Insha Ullah,A.H. Welsh
Abstract:In this study, we explore the effects of including noise predictors and noise observations when fitting linear regression models. We present empirical and theoretical results that show that double descent occurs in both cases, albeit with contradictory implications: the implication for noise predictors is that complex models are often better than simple ones, while the implication for noise observations is that simple models are often better than complex ones. We resolve this contradiction by showing that it is not the model complexity but rather the implicit shrinkage by the inclusion of noise in the model that drives the double descent. Specifically, we show how noise predictors or observations shrink the estimators of the regression coefficients and make the test error asymptote, and then how the asymptotes of the test error and the ``condition number anomaly'' ensure that double descent occurs. We also show that including noise observations in the model makes the (usually unbiased) ordinary least squares estimator biased and indicates that the ridge regression estimator may need a negative ridge parameter to avoid over-shrinkage.
What problem does this paper attempt to address?
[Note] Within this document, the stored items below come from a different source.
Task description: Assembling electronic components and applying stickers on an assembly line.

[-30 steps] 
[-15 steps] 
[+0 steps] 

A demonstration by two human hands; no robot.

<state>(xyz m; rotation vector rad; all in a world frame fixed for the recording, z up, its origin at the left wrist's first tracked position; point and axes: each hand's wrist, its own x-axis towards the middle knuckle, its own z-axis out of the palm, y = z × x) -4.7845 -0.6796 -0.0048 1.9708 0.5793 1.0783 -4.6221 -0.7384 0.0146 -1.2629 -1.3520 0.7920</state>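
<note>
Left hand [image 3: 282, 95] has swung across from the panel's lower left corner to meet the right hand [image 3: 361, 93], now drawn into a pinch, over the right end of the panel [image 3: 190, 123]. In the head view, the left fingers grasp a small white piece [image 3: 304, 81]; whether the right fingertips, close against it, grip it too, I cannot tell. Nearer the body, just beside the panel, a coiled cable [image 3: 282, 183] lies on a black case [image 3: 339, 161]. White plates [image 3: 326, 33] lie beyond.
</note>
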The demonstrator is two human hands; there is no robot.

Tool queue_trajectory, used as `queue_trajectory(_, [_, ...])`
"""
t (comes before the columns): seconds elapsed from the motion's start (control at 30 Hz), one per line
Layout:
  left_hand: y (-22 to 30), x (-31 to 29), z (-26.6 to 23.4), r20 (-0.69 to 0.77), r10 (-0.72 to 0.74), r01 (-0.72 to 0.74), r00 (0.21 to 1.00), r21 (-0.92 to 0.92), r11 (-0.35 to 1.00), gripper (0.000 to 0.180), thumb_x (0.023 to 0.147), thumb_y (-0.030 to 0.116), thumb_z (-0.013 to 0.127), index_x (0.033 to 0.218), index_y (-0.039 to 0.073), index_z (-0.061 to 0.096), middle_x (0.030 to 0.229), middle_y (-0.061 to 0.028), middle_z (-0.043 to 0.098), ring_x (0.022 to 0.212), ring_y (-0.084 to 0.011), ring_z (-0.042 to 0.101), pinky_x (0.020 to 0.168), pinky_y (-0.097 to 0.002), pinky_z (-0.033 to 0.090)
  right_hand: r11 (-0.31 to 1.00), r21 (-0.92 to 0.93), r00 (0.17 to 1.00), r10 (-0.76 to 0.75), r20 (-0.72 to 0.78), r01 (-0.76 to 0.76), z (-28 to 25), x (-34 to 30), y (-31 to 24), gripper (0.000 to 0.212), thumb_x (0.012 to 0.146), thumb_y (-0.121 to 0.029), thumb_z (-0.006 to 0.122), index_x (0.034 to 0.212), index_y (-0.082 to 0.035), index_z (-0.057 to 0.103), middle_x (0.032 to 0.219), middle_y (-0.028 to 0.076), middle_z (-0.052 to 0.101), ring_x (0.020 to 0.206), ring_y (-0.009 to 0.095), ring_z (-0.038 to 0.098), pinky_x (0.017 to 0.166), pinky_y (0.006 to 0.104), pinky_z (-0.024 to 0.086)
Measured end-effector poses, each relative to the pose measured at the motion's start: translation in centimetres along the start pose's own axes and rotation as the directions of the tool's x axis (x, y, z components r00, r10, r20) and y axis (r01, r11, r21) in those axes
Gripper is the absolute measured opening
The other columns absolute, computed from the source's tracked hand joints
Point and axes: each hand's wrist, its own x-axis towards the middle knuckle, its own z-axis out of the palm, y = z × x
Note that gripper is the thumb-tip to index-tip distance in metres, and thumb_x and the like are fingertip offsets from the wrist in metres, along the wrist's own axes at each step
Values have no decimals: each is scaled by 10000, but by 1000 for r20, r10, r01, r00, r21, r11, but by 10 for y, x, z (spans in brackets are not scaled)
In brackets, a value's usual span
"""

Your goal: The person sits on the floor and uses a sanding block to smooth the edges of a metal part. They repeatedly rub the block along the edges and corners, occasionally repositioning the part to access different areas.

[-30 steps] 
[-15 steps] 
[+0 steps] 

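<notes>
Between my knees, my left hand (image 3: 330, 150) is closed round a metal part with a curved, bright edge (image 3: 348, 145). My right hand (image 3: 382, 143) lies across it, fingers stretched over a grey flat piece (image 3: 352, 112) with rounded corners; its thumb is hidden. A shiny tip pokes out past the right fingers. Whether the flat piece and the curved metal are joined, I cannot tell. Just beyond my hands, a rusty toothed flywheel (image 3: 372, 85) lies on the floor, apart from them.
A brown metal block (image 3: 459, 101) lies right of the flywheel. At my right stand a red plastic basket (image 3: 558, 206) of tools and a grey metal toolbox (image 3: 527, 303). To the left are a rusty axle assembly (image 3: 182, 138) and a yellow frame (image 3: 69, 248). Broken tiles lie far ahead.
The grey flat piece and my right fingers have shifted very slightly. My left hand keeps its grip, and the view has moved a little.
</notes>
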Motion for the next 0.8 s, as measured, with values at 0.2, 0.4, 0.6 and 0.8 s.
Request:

### Problems the Paper Attempts to Solve
This paper aims to explore the impact of adding noise predictors and noise observations on the performance of linear regression models. Specifically, the authors empirically and theoretically demonstrate the double descent phenomenon in two cases, despite the contradictory implications of these cases:
1. **Noise Predictors**: Complex models are generally better than simple models.
2. **Noise Observations**: Simple models are generally better than complex models.
The authors further explain this contradiction, pointing out that it is not the complexity of the model itself that leads to double descent, but rather the implicit shrinkage caused by the inclusion of noise in the model. Specifically, noise predictors or observations shrink the estimated regression coefficients, causing the test error to asymptotically stabilize. Additionally, the authors discuss how noise observations can make the usually unbiased least squares estimator biased and suggest that in some cases, the ridge regression estimator may require a negative ridge parameter to avoid over-shrinkage.
### Main Research Findings
1. **Shrinkage Effect**:
- Adding noise predictors or noise observations causes the estimator to shrink to zero, and as \(d \to \infty\) or \(n \to \infty\), the test error asymptotically converges to the same value.
- This result is crucial for understanding the double descent phenomenon, as the convergence of test error at zero and infinity, combined with the "condition number anomaly," jointly drives the occurrence of the double descent phenomenon.
2. **Ridge Regression Estimator**:
- For sequences I and II, the estimator can be approximately regarded as a ridge regression estimator.
- Particularly for sequence II, the ridge regression estimator applied to the augmented data can also be approximately regarded as a "double shrinkage" ridge regression estimator. This means that when \(n \to \infty\), even if the predictors are independent and of lower dimension, the optimal ridge parameter \( \lambda \) may be negative.
### Experimental Results
1. **Increasing Noise Predictors**:
- Experiments observed that as \(d\) increases, the test error exhibits a second descent, but it does not always correspond to the optimal model.
- When \(d_0\) is close to the interpolation point \(d = n\), the optimal minimum test error usually appears after the second descent.
- When \(d_0 > n\), the second descent in the over-parameterized region leads to the global minimum test error.
2. **Increasing Noise Observations**:
- As \(n\) increases, the changes in training and test errors indicate that noise observations lead to over-shrinkage.
- In the over-parameterized region, appropriate noise can achieve the global minimum test error.
- When the signal-to-noise ratio is low, more noise is needed to achieve the minimum test error.
### Theoretical Results
1. **Estimator**:
- By constructing two training data sequences \(D(d)\) and \(D(n)\), linear regression models are fitted respectively.
- It is theoretically proven that adding noise predictors or noise observations causes the estimator to shrink to zero as \(d\) or \(n\) increases.
2. **Test Error**:
- The performance of the fitted model is evaluated through test error, and both empirical and theoretical analyses show that noise predictors or observations cause a shrinkage effect on the test error, ultimately leading to the asymptotic stabilization of the test error.
### Conclusion
Through empirical and theoretical analysis, this paper reveals the important role of noise in fitting linear regression models. The double descent phenomenon is not directly driven by over-parameterization but by the shrinkage effect caused by noise. Therefore, choosing the correct shrinkage method is more important than precisely fitting sparse or over-parameterized models.